Building Efficient Data Pipelines with SQL Window Functions

Window functions let you perform complex aggregations and rankings across ordered datasets without expensive joins or subqueries, making your data pipelines faster and more readable.

❌ The Problem: Complex Subqueries and Joins

You’re calculating month-over-month growth rates using three nested subqueries and a self-join.

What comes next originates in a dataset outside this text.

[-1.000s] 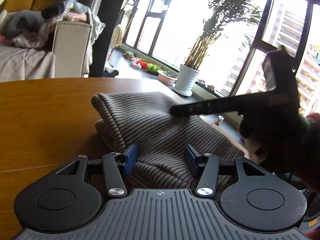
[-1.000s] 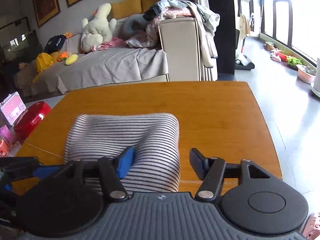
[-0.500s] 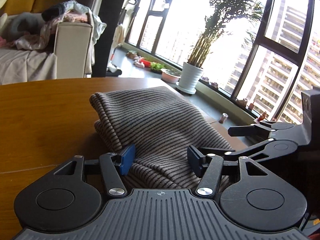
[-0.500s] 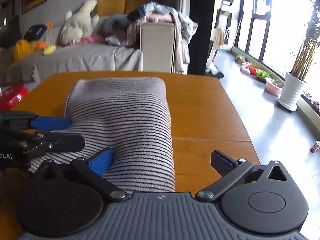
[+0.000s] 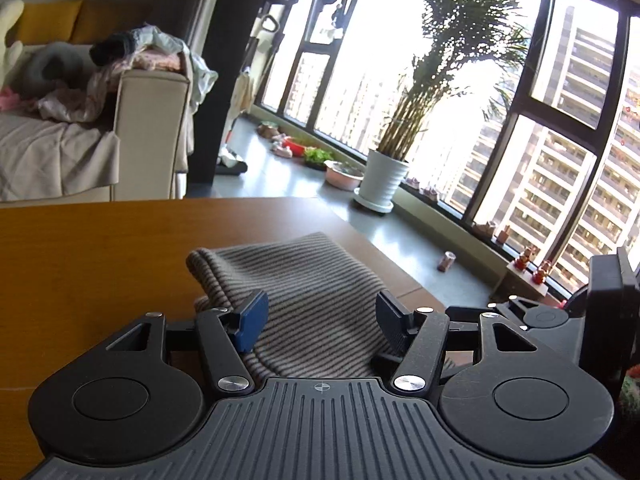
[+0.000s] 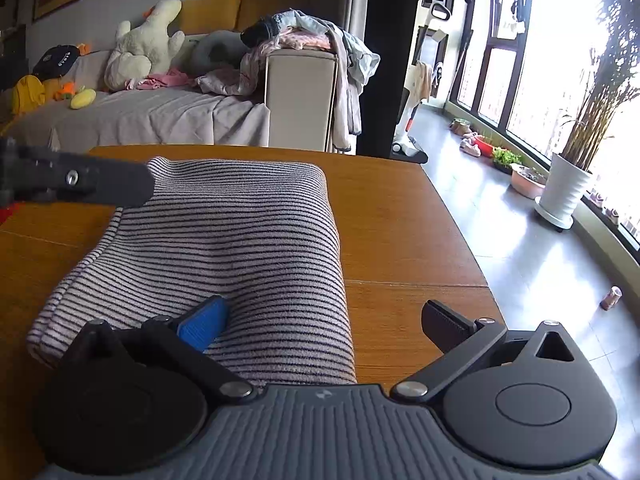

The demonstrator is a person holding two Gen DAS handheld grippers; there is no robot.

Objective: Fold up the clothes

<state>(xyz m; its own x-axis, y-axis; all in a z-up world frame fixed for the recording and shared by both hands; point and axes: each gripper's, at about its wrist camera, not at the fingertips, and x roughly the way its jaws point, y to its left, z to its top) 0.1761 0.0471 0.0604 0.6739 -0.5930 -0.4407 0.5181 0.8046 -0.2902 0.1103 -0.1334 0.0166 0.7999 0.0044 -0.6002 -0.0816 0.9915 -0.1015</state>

There’s a better way.

Consider this SQL to compute month-over-month sales growth:

SELECT
    curr.month,
    curr.total_sales,
    prev.total_sales AS prev_month_sales,
    ((curr.total_sales - prev.total_sales) / prev.total_sales) * 100 AS mom_growth
FROM
    (SELECT month, SUM(sales) AS total_sales FROM sales_data GROUP BY month) AS curr
JOIN
    (SELECT month, SUM(sales) AS total_sales FROM sales_data GROUP BY month) AS prev
ON curr.month = DATEADD(MONTH, 1, prev.month);

This query is hard to read and inefficient due to multiple aggregations and joins.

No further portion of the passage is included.